You need to kill this mentality, if you continue to feel like this it's just not going to be possible to learn. It's abundantly clear from your post that you've approached math wrong your whole life. This isn't really your fault. Math is highly cumulative, and if you lose track at some point it'll be impossible to follow meaningfully after. Most teachers are bad, and the system doesn't incentivize learning math well. This is your chance to change all that. You can start from zero, and learn things right this time. If you approach it with an open mind and put in the necessary work (it won't be easy!), you'll come to see it's a beautiful subject.

u/krypton86 · 3 pointsr/math

> Is there any good book with problems/examples that I could work through in order to thoroughly prepare myself to be able to write proofs for a Real Analysis I course?

Besides Velleman's "How to Prove it," try Mathematical Proofs: A Transition to Advanced Mathematics or maybe How to Read and Do Proofs: An Introduction to Mathematical Thought Processes.

The book I used in my "Intro to Proofs" course was A Transition to Advanced Mathematics. It was pretty good, but the edition that I used had several mistakes in it. Also, it's waaaay too expensive.

Now for the unpleasantries —

Suggestions aside, the main problem here is your "thoroughly prepare myself to be able to write proofs for Real Analysis" goal. Working through a proofs book on your own will be seriously challenging, but the thought of taking Real Analysis without at least two other proofs courses under your belt is terrifying to me. I had to take "An intro to mathematical proofs" followed almost immediately by a proof-based Linear Algebra course before I was even allowed to contemplate a Real Analysis course.

Come to think of it, how in the hell are you even allowed to do this if you haven't taken a proofs course before? Are you sure this is even possible? Are prerequisites not enforced at your school? No one, and I mean no one was permitted to take Abstract Algebra or Real Analysis without the required prerequisites at my university. The only way you could get around it was by being the next Andrew Wiles.

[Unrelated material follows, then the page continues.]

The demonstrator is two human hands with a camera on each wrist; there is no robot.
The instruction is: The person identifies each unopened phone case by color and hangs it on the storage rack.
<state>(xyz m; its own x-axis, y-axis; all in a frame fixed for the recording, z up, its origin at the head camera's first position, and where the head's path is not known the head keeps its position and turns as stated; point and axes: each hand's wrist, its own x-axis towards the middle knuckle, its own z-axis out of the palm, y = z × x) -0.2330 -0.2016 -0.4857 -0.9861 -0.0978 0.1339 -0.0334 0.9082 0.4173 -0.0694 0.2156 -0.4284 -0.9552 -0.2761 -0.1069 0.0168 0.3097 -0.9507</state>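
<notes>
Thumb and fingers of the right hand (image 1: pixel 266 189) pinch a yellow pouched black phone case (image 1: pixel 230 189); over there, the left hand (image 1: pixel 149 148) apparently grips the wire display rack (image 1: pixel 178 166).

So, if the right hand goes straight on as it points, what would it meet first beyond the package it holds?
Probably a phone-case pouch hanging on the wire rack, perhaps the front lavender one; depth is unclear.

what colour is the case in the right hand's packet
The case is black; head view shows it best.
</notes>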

Just to drive all this home, I was a straight-A Physics/Math major with the exception of two courses: Thermodynamics and my first proofs course. I've never worked so damn hard for a B in my life. Come to think of it, I actually recall quantum mechanics being easier than my proofs course.

I'm being sincere when I ask you to reconsider this plan. You are asking for a world of pain followed by the very real possibility of failure if you do this.

TL;DR: Unless you are remarkably sharp and have loads of time on your hands, this is probably a mistake. You should take a more elementary proofs course before tackling Real Analysis. Good luck, whatever you choose to do.